▶ What is expected:
Please give back each line of the material unchanged, but without the images.

▶ Data excerpt:
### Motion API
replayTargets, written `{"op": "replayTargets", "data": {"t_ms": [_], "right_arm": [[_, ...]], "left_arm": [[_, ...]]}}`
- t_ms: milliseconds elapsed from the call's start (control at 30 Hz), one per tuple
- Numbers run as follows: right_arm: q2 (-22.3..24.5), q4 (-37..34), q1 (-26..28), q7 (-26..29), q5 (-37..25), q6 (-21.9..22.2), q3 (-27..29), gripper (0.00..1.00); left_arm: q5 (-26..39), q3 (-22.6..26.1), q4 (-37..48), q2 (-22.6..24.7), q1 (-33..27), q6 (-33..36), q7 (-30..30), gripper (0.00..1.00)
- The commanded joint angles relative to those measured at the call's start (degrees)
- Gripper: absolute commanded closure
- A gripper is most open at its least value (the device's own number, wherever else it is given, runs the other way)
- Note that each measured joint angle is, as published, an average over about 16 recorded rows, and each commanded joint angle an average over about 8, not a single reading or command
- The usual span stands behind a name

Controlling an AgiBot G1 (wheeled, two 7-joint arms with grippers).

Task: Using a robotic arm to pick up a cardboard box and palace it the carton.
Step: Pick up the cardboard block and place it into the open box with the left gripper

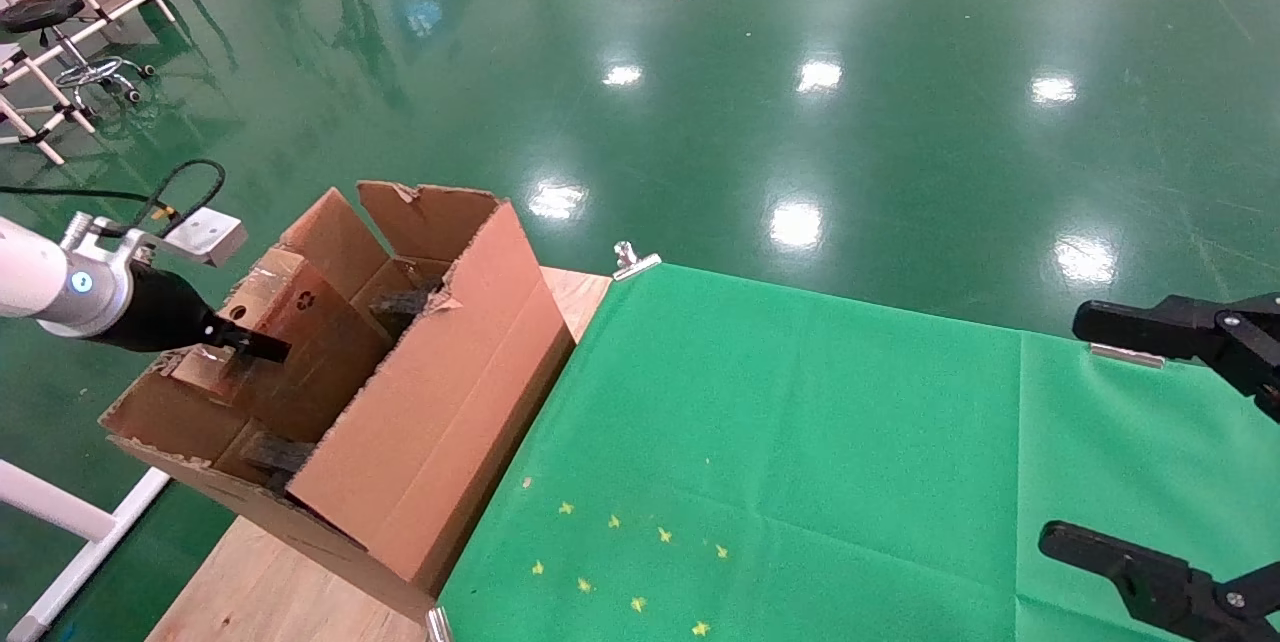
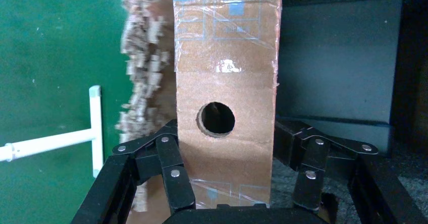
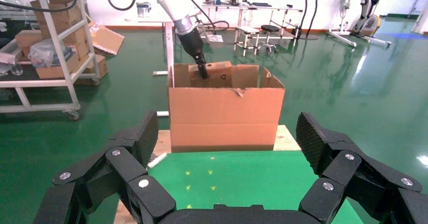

▶ Finished task:
### Motion API
replayTargets, written `{"op": "replayTargets", "data": {"t_ms": [_], "right_arm": [[_, ...]], "left_arm": [[_, ...]]}}`
- t_ms: milliseconds elapsed from the call's start (control at 30 Hz), one per tuple
- Numbers run as follows: right_arm: q2 (-22.3..24.5), q4 (-37..34), q1 (-26..28), q7 (-26..29), q5 (-37..25), q6 (-21.9..22.2), q3 (-27..29), gripper (0.00..1.00); left_arm: q5 (-26..39), q3 (-22.6..26.1), q4 (-37..48), q2 (-22.6..24.7), q1 (-33..27), q6 (-33..36), q7 (-30..30), gripper (0.00..1.00)
- The commanded joint angles relative to those measured at the call's start (degrees)
- Gripper: absolute commanded closure
- A gripper is most open at its least value (the device's own number, wherever else it is given, runs the other way)
- Note that each measured joint angle is, as published, an average over about 16 recorded rows, and each commanded joint angle an average over about 8, not a single reading or command
- The usual span stands behind a name

Controlling an AgiBot G1 (wheeled, two 7-joint arms with grippers).

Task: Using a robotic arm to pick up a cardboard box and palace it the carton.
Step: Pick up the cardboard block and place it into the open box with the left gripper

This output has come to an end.